In both pro-life and pro-choice groups, abortion and women's rights are wrongly connected. Pro-choice groups claim that a woman's right to as much control over her own body as possible - which they contend to be part of the constitutional right to liberty -, mandates that abortions should be legal. Pro-life groups are not as eager to connect their views on abortion to their ideas on women's rights, for these views are often more negative and will be despised by virtually any woman. Abortion, namely, is often falsely connected with sexually or otherwise irresponsible behavior on the part of the woman - for example, sex out-of-wedlock. Making this statement, people are wishing to return to times we've fortunately long left behind - the times when women's only option was to be a wife and a mother, obeying her husband in every way and not doing much beyond caring for her children.

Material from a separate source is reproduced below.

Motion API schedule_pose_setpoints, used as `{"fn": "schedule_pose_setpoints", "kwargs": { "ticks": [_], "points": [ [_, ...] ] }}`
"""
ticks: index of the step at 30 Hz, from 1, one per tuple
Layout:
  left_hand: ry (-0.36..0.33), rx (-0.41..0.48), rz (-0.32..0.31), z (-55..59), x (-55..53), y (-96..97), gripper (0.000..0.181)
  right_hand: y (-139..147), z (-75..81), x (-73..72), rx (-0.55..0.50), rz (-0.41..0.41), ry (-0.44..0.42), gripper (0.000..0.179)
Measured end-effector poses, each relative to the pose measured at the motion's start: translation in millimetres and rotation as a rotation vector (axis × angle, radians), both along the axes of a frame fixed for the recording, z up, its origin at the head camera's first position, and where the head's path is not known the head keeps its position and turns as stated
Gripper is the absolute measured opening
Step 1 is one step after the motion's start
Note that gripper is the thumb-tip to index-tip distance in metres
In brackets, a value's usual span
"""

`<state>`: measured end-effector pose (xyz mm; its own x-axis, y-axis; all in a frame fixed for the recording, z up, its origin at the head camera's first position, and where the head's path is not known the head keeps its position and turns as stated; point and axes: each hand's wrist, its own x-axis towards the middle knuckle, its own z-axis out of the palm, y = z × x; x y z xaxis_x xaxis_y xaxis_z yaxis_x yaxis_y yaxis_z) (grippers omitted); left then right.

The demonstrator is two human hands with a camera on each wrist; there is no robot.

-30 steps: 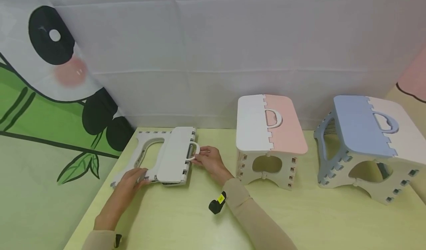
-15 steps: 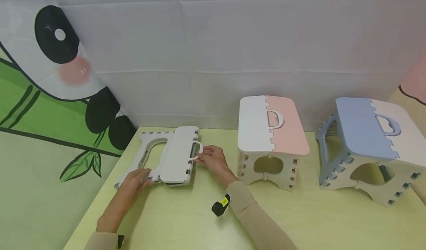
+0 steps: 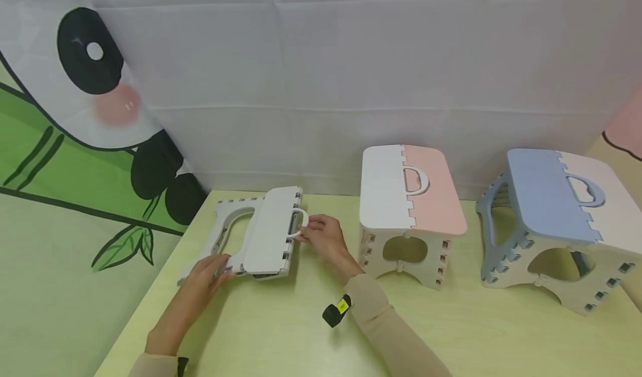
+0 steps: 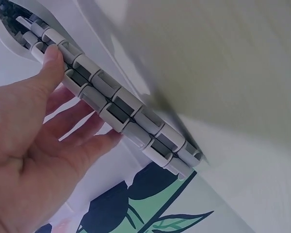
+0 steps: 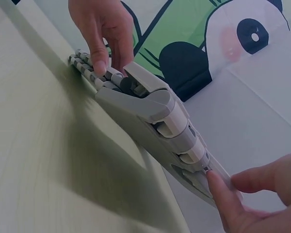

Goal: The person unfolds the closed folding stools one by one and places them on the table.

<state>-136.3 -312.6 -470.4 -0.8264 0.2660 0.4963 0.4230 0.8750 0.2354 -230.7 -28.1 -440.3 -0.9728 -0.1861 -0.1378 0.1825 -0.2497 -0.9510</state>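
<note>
A white and grey folding step stool (image 3: 271, 232), folded flat, is at the left of the table. Its seat half and carry handle (image 3: 306, 218) face right. My left hand (image 3: 203, 275) grips the near edge of its leg part. The left wrist view shows the thumb on top of the jointed hinge edge (image 4: 117, 112) and fingers beneath. With my right hand (image 3: 327, 238) I pinch the handle side between thumb and fingers. In the right wrist view that end tilts up off the table, with a shadow below, while the left hand (image 5: 104, 31) holds the far part.
To the right, an unfolded white and pink step stool (image 3: 408, 190) stands on the pale yellow table (image 3: 281, 332). Farther right is a larger blue and white one (image 3: 549, 196). A white curtain (image 3: 326, 87) with a cartoon print hangs behind.
The handle side of the folded stool has risen a little, with my right hand moving up with it. My left hand keeps its grip on the near edge.
</note>
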Motion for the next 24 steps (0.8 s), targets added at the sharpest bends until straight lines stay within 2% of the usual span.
{"fn": "schedule_pose_setpoints", "kwargs": {
  "ticks": [5, 8, 15, 19, 24],
  "points": [
    [0.037, -0.001, -0.043, -3.5, -0.6, -0.5, 0.045, 2, 5.4, 0.4, 0.003, -0.009, 0.005, 0.041],
    [0.035, -0.004, -0.051, -3.9, 0.5, 0.2, 0.046, 3, 8.3, 1.5, 0.017, -0.013, 0.011, 0.041],
    [-0.038, -0.015, -0.01, 1.1, 5.9, 2.4, 0.046, 5, 13.7, 4.1, 0.039, -0.009, 0.043, 0.042],
    [-0.069, -0.005, -0.015, 2.8, 5.8, 5.0, 0.046, 6, 17.6, 6.0, 0.054, -0.023, 0.062, 0.042],
    [-0.026, -0.019, -0.046, 4.1, 5.0, 9.3, 0.046, 9, 25.1, 8.6, 0.06, -0.037, 0.076, 0.037]
  ]
}}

This is ridiculously old-fashioned, and policies pro-life people of this sort support, beyond prohibiting abortion, are most likely not working in our modern society. These policies include forbidding contraceptives or decreasing child support, especially for out-of-wedlock children. Laws of this sort may force a woman into sexually responsible behavior, but it is quite unlikely that it'll work, since just because abortions are illegal doesn't mean they don't happen. In fact, contraceptive failure is the most commonly mentioned reason for a woman to have an abortion, so outlawing both abortion and (non-abortifient) contraception is likely going to lead to more illegal abortions than just outlawing abortion would, even though obviously the number would still be lower than now that abortions are completely legal.

The huge abortion organization, Planned Parenthood, released a publications entitled "Five Ways to Prevent Abortion (And One Way That Won't)". While the organization uses the fact that prohibiting abortion won't cause it to disappear, as an argument to build their idea that abortions should be legal upon, they don't seem to realize that all the other ways of preventing abortions which they recommend, didn't occur when abortions were illegal. And that's why it's important to take into account that abortion isn't about a woman's right to control over her body or the right to behave sexually as she pleases: it's about saving the lives of unborn babies - which should include supporting them once they are born, since what do you save a baby for only to condemn her to an unfriendly society afterward? -, and that's nothing to do with a woman's freedom to mess around as she likes. A woman should have the opportunity to have sex where and when she wants, either in or outside of a marital relationship and to be sure that she can support the resulting children or that an adoptive parent can if she decides against raising her own children - because many women have abortions because they cannot, either financially or emotionally, support a child. If she doesn't want to gestate, a woman should also be able to use contraceptives that won't get her pregnant in the first place, rather than "having to" terminate her unborn baby's life once it is there. Of course, outlawing abortion would mean women should think more carefully before they have sex, but it does not (and should not) take away their right to mess around. Most women don't see their abortion as a right they choose for, but as a moral or social obligation. This has nothing to do with civil liberties.